# Non-Transcendental Numbers Def. What if we allow √14 as a coefficicie?

## Homework Statement

A non-transcendental number is one that's a root of a (non-constant) polynomial with rational coefficients.
Does allowing radicals as coefficients, eg: 5√3, 2^(1/3) get us any new different numbers?

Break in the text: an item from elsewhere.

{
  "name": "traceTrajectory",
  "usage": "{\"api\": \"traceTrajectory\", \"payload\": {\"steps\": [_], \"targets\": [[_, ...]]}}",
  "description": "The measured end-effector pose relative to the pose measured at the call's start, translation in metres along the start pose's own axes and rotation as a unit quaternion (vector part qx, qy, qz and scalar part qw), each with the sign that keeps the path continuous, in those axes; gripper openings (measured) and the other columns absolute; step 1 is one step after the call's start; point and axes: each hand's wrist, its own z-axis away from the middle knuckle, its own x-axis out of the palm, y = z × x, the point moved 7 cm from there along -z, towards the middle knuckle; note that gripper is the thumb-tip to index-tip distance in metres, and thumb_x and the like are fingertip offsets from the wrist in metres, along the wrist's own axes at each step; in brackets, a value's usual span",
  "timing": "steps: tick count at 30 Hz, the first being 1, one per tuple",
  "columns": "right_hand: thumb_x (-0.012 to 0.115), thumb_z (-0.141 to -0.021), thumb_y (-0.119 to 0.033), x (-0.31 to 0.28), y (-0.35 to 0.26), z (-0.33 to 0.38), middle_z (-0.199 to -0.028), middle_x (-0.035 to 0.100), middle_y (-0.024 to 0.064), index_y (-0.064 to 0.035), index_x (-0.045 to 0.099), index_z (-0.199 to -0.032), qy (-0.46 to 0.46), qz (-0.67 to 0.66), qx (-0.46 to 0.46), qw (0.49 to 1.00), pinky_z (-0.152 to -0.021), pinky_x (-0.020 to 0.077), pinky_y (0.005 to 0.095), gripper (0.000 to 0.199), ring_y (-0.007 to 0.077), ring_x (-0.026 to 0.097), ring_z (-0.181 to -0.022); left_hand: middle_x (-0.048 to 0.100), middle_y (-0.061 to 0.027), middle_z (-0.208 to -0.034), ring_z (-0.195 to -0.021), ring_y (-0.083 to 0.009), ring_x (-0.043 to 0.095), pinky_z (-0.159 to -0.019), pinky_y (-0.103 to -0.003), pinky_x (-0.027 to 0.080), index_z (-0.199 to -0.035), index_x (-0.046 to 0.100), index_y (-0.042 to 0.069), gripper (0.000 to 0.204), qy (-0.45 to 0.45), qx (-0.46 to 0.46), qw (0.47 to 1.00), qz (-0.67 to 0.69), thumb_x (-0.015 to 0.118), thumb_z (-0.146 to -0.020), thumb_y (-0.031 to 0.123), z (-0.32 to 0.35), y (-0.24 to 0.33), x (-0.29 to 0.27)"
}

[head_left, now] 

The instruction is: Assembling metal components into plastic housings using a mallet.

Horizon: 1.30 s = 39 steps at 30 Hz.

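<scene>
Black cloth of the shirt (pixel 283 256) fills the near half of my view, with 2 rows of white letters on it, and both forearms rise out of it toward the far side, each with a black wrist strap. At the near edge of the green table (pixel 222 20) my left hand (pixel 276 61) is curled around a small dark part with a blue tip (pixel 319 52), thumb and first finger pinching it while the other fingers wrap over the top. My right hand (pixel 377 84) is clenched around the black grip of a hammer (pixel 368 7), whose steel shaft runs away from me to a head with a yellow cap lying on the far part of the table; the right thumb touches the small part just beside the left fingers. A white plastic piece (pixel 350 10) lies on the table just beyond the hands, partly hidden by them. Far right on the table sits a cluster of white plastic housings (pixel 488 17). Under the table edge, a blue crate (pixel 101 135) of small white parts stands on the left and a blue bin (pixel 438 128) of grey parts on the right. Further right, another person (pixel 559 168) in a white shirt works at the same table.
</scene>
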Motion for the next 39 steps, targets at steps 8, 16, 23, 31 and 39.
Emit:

## The Attempt at a Solution

1. In some cases we get no new numbers, eg:
$x^2+\sqrt{3}=0\Leftrightarrow x^6=3$

$x^2+x\sqrt{3}+\sqrt{2}=0\Leftrightarrow x^2+x\sqrt{3}=-\sqrt{2} \Rightarrow x^4+3x^2+2x^3\sqrt{3}=2 \Leftrightarrow x^4+3x^2-2=-2x^3\sqrt{3} \Rightarrow (x^4+3x^2-2)^2=4x^6 \times 3$

We solve this by isolating the radicalss and squaring/cubing/etc them. But with more coefficients it becomes harder. What about a 5th degree polynomials with only cubic radical coefficients?

So the question is:
-Do we get new non-trascendental numbers if we allow rational AND radicals as coefficients.
-Can we always turn a polynomial with radical coefficients into a one with rational coefficients?

PS: By radicals I mean just some number that's written with the nth-root symbol. Use whatever definition you feel fits best.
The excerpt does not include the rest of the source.